What Paul Krugman says isn't wrong. But it's not quite right either. It's easy to explain the Old Keynesian models' answers to this question; but the New Keynesian model's answer is a bit of a mess, even ignoring the ZLB.

Here's my answer to the exam question:

1. Old Keynesian Income-Expenditure model. This is the first macro model I learned in school in the 1970's. It's still taught as the macro model in many first year university texts. It's the one with desired real Aggregate Expenditure AE on the vertical axis, real income Y on the horizontal, an upward-sloping AE curve (because AE depends on Y), a 45 degree line where AE=Y for the "equilibrium condition" (which says only that output=output demanded, and says nothing about the supply-side), and "equilibrium" where the AE curve cuts the 45 degree line.

This model has zero tendency to self-equilibrate at full employment. There is a unique equilibrium level of AE and Y, but there is nothing in the model that says that this equilibrium has any relation whatsoever with anything we might (non-vacuously) call full-employment. That's because the supply-side of the economy doesn't affect that equilibrium at all. If people save too much, or invest too little, equilibrium Y will be below full-employment Y, and will stay there forever. Unless the economy gets lucky, or fiscal policy gets the economy to full employment, it simply won't ever get there by itself. (In this model, monetary policy doesn't even appear.)

2. Old Keynesian ISLM model. If you start with the Old Keynesian Income Expenditure model, assume that investment (and maybe savings too) depends on the rate of interest, and add in the assumption that money supply = money demand, and that money demand depends on Y and the rate of interest, you get the Old Keynesian ISLM model. This model is the main model in most second year university texts, and has been for decades.

This model may or may not have a tendency towards full employment "in the long run". It depends. It depends on the monetary policy being followed. (With a really stupid monetary policy, like where the central bank cuts the money supply in the same proportion as any fall in the price level, there will be zero tendency towards long run full employment.) But it depends on other things too. It depends on the shapes of the IS and LM curves, because it may be that no fall in the price level or increase in the money supply can get the rate of interest low enough to get the economy to full employment. It also depends on the interaction between expected inflation/deflation and actual inflation/deflation. It may be that a fall in the price level causes people to expect further falls in the price level, which increases the wedge between real and nominal interest rates (makes real interest rates higher for any given nominal rate), which reduces demand still further.

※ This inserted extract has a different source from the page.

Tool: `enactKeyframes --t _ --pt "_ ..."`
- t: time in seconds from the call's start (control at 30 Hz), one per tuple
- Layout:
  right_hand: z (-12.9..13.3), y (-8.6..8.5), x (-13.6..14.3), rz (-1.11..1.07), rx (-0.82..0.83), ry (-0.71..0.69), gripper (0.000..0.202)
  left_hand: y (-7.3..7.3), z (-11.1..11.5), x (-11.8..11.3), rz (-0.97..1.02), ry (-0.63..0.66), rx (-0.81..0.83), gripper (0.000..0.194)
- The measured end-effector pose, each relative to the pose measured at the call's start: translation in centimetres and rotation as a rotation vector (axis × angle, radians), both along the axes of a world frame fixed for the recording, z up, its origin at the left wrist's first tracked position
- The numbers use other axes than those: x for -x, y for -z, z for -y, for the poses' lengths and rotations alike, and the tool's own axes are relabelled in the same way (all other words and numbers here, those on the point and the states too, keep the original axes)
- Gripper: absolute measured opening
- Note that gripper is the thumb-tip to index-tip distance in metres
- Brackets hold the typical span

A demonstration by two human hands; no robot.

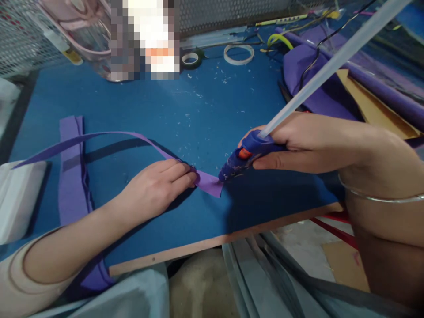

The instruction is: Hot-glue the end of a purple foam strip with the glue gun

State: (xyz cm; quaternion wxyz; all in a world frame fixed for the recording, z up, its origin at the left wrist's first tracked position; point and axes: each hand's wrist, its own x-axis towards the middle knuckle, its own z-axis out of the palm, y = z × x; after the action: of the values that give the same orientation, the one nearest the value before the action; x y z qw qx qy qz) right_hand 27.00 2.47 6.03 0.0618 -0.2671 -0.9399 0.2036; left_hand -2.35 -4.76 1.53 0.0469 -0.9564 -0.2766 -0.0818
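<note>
Closed fingers of my left hand (pixel 165 183) pinch a long purple strip (pixel 208 183) near its right end. From there the strip arches up and away to the left, over a stack of purple strips (pixel 71 176). My right hand (pixel 298 143) grips a blue hot glue gun (pixel 236 161) with an orange part on its side. The gun tilts down, and its nozzle meets the strip's free end at the right corner. A long translucent glue stick (pixel 324 70) sticks out of the gun's back toward the upper right.
A white block (pixel 21 198) lies at the left. Tape rolls, a dark one (pixel 192 59) and a white one (pixel 239 55), lie at the back. Purple material (pixel 308 73) and a yellowish folded piece (pixel 374 104) are heaped at right. The blue table's wooden edge (pixel 172 255) runs in front.
</note>
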Motion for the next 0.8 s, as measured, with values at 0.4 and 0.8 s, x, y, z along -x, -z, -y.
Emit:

The basic mechanism is that if Y is less than full employment the price level will eventually fall, which will increase the real money supply M/P, which will shift the LM curve right, and increase output demanded, and increase output.

The ISLM model answers the question. It's not a simple answer, but it is a clear answer. The answer is "it depends", but the model tells you what it depends on.

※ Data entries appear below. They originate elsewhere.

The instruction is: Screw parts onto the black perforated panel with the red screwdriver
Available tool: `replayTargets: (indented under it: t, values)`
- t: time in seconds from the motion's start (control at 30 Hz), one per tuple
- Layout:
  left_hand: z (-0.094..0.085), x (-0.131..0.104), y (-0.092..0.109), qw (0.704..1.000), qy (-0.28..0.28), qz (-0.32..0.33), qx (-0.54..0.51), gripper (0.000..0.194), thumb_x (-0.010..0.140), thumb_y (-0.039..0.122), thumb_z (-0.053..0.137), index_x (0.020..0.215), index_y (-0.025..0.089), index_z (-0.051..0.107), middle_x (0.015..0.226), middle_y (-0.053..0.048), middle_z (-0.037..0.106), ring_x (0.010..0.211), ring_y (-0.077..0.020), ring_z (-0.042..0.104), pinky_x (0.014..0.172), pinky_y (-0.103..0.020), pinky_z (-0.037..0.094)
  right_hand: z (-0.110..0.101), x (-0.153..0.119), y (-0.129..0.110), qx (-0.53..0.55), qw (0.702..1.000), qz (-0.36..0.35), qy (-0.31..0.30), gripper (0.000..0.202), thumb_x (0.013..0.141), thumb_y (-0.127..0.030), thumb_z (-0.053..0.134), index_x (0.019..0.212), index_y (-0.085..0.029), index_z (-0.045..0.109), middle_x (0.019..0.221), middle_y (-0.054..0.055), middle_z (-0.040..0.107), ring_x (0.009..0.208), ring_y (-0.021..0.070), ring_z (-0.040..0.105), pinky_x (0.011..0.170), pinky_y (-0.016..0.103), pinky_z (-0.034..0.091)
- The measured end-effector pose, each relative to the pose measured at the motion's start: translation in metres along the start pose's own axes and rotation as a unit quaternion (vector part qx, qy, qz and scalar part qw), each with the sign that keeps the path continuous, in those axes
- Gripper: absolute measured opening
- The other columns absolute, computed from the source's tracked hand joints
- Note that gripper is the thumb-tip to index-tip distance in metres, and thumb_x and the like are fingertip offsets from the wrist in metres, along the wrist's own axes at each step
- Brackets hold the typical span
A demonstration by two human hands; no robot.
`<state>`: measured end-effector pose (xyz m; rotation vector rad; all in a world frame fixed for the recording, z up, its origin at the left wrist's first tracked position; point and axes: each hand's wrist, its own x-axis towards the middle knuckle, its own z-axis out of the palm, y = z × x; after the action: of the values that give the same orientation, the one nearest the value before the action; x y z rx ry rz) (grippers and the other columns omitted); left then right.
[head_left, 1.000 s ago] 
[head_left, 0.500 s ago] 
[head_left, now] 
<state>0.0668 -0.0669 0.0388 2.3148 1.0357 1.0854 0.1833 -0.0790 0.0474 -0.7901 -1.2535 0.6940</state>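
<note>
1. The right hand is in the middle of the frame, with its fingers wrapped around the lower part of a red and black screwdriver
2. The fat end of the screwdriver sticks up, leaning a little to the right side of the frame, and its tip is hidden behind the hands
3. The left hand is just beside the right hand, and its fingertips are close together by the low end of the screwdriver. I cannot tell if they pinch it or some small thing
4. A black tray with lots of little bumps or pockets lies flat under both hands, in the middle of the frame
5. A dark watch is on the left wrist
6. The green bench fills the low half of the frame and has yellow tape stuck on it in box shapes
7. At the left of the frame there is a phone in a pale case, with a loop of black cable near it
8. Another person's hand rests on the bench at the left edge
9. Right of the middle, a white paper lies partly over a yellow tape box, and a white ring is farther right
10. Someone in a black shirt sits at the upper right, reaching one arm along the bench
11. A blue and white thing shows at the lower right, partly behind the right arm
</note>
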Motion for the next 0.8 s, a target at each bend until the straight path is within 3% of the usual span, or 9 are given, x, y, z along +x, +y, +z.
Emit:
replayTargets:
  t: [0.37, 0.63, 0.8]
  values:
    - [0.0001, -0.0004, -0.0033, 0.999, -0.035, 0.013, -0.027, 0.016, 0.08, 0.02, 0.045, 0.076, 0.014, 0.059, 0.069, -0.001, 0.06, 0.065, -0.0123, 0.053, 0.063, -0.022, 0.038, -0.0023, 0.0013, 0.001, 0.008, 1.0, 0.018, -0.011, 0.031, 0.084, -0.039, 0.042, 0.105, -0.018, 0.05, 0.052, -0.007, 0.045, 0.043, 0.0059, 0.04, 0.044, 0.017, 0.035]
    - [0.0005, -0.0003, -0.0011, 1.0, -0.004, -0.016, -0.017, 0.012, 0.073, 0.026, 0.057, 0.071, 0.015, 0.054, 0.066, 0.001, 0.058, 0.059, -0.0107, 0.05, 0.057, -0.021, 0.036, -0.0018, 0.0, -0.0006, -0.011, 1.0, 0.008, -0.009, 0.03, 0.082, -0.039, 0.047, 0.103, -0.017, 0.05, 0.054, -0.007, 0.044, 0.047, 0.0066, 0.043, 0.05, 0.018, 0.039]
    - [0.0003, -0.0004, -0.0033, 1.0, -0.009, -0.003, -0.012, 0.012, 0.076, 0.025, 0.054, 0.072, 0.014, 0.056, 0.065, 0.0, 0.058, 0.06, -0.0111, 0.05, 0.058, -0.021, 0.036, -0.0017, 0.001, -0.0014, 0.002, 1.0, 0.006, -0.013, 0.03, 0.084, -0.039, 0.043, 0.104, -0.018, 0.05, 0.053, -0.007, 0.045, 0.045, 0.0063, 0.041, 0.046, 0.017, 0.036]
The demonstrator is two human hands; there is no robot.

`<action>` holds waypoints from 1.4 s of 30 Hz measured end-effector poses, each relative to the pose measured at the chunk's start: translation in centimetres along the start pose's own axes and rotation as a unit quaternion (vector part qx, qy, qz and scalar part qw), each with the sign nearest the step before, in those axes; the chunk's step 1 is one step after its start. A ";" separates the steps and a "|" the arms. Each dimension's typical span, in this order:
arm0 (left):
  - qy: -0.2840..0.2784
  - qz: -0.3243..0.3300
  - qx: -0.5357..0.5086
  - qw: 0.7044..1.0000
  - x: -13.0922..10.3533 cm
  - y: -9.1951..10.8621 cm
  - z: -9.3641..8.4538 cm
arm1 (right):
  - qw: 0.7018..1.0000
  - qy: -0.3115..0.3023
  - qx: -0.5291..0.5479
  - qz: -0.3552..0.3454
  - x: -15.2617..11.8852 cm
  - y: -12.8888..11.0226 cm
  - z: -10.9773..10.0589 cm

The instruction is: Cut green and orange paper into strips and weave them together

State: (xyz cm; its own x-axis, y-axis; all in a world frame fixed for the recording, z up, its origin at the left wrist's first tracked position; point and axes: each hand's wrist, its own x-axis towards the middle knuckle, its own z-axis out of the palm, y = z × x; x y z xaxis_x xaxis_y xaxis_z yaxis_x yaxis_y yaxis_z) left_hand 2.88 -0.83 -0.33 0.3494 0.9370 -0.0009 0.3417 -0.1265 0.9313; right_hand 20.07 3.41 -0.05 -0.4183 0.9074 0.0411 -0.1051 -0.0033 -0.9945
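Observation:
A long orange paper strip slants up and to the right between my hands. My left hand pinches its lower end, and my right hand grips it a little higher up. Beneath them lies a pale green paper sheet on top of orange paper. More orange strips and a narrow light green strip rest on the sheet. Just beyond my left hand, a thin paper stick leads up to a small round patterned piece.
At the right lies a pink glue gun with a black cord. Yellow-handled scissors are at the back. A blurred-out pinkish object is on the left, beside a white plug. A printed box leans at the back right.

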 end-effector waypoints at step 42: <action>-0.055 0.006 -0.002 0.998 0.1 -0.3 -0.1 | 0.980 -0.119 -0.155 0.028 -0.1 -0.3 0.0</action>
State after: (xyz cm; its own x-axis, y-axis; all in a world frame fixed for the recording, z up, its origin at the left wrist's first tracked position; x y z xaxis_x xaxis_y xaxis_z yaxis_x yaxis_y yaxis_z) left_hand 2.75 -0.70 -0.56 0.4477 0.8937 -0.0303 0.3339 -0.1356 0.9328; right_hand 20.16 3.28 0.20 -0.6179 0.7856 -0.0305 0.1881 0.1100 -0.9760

3. The New Keynesian model. There are lots of "New Keynesian" models, going all the way back to the late 1970's. They have changed quite a bit over the years. And different New Keynesian models would have answered this question differently. What I am talking about here is the simplest version of the "canonical" New Keynesian model, as taught for the last decade or so to upper-year undergrads or graduate students. This model has replaced ISLM as the new "workhorse" model.

It has three equations. The new "IS curve" is an equation in which the ratio of current demand to expected future demand is a negative function of the real rate of interest. There is an equation for the expectations-augmented Phillips Curve, which both defines "full-employment" and tells you the relationship between deviations of output from full employment and deviations of actual from expected inflation. And there is an equation for the monetary policy reaction function, which tells you how the central bank sets the nominal interest rate, typically as a function of output and inflation. (You can call the assumption of rational expectations a fourth equation, if you wish.)

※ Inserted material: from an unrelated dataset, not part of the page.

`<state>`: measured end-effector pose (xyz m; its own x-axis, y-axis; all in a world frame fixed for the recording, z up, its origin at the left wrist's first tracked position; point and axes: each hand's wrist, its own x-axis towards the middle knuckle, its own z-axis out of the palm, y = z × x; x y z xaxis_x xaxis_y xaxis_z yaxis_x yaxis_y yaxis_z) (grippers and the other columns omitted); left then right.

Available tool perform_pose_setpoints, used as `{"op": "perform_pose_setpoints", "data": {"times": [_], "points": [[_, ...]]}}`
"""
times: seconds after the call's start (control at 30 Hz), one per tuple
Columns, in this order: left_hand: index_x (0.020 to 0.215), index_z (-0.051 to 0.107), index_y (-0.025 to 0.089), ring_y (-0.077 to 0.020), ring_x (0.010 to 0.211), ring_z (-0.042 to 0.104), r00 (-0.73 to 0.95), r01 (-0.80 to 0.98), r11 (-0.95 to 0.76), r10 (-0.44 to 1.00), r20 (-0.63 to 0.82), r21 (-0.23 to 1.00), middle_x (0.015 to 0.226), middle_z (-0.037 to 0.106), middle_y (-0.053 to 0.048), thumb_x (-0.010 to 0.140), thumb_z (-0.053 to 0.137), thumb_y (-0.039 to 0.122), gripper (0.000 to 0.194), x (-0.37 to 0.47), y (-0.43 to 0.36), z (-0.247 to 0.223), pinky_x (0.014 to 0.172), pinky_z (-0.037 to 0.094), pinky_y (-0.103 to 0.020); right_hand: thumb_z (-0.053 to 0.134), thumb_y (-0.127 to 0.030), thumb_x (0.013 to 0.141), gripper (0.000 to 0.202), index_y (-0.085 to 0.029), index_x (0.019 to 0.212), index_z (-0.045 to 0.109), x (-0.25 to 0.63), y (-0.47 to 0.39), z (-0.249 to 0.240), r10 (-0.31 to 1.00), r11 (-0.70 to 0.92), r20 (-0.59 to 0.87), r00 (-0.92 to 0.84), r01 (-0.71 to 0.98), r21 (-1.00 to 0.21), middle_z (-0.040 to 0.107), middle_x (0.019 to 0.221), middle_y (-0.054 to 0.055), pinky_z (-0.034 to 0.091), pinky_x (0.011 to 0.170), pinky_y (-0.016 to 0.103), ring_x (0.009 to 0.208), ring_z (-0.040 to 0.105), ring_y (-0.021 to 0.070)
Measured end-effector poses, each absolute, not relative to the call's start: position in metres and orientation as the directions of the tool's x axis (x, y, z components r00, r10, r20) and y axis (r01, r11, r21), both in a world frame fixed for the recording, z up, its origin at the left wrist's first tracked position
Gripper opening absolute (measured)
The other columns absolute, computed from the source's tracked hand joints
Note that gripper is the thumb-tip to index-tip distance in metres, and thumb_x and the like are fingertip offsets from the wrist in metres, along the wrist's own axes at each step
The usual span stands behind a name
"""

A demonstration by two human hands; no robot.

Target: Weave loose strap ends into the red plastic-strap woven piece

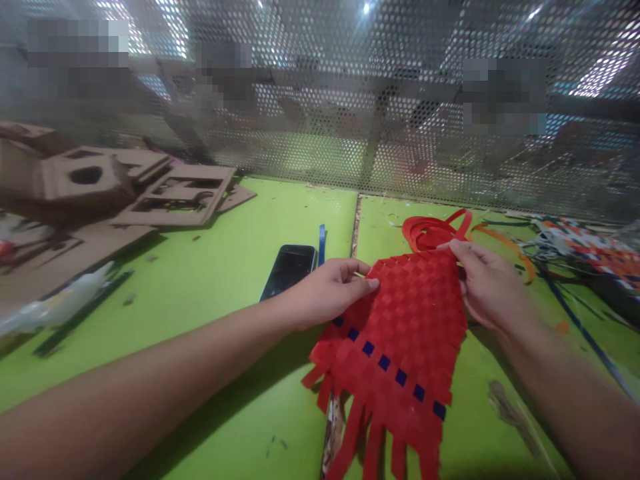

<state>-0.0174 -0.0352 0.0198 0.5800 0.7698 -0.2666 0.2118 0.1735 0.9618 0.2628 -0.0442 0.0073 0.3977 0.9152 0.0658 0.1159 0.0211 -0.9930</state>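
A red woven strip piece (pixel 415 313) with one row of dark blue squares hangs between my two hands. Loose red strip ends dangle from its lower edge. My left hand (pixel 333 290) pinches its upper left edge between thumb and fingers. At its top right corner, my right hand (pixel 490 283) grips the edge, thumb on top. Behind the weave lies a coil of red strip (pixel 430 231), partly hidden by it. A phone (pixel 290 270) rests on the table just beyond my left wrist, and a short blue strip (pixel 321 243) lies next to it.
Cut cardboard pieces (pixel 177 197) are piled at the left, near a clear plastic bag (pixel 65 300). A multicoloured woven piece (pixel 595 250) and loose strips lie at the right. A perforated metal screen (pixel 320 113) stands along the back of the green table (pixel 220 373), which has a seam.
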Motion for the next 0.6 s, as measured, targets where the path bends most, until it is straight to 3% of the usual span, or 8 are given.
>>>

What I will say next may be a little controversial.

This model has zero tendency towards full employment, even if you assume a sensible monetary policy. New Keynesian modellers just assume a tendency towards "long run" full employment, even though it's not there in the model.

I explained why in my old post. Here's the short version: even if monetary policy is perfect, so the central banks always sets an interest rate that's exactly right, all that tells you is that the ratio of today's demand to tomorrow's demand will be exactly right. But we will only be at full employment today if people expect full employment tomorrow; and they will only expect full employment tomorrow if they expect full employment the day after tomorrow, and so on. A cut in real interest rates does not increase today's demand; it only increases the ratio of today's demand to expected tomorrow's demand. And there are two ways a ratio can increase: a rise in the numerator; or a fall in the denominator. New Keynesian modellers just assume that the people in their model expect a long run tendency towards full employment.

Think back to the ISLM model. In that model, if monetary policy wasn't really stupid, there was normally a force that tended to push the economy eventually towards full employment. (It might be offset by forces pushing the other way, but no matter.) At less than full employment, prices would fall, so the real money supply M/P would rise, shifting the LM curve right, and increasing demand for output.

That equilibrating mechanism in the Old Keynesian ISLM model is simply not there in the canonical New Keynesian model. Because M isn't there in the model. (And P isn't really there in the model either; only the rate of change in P — the inflation rate — is there in the model. And changes in the inflation rate, as opposed to the price level, are normally a disequilibrating force, because expected deflation increases real interest rates for given nominal rates, which in the ISLM model reduces demand.)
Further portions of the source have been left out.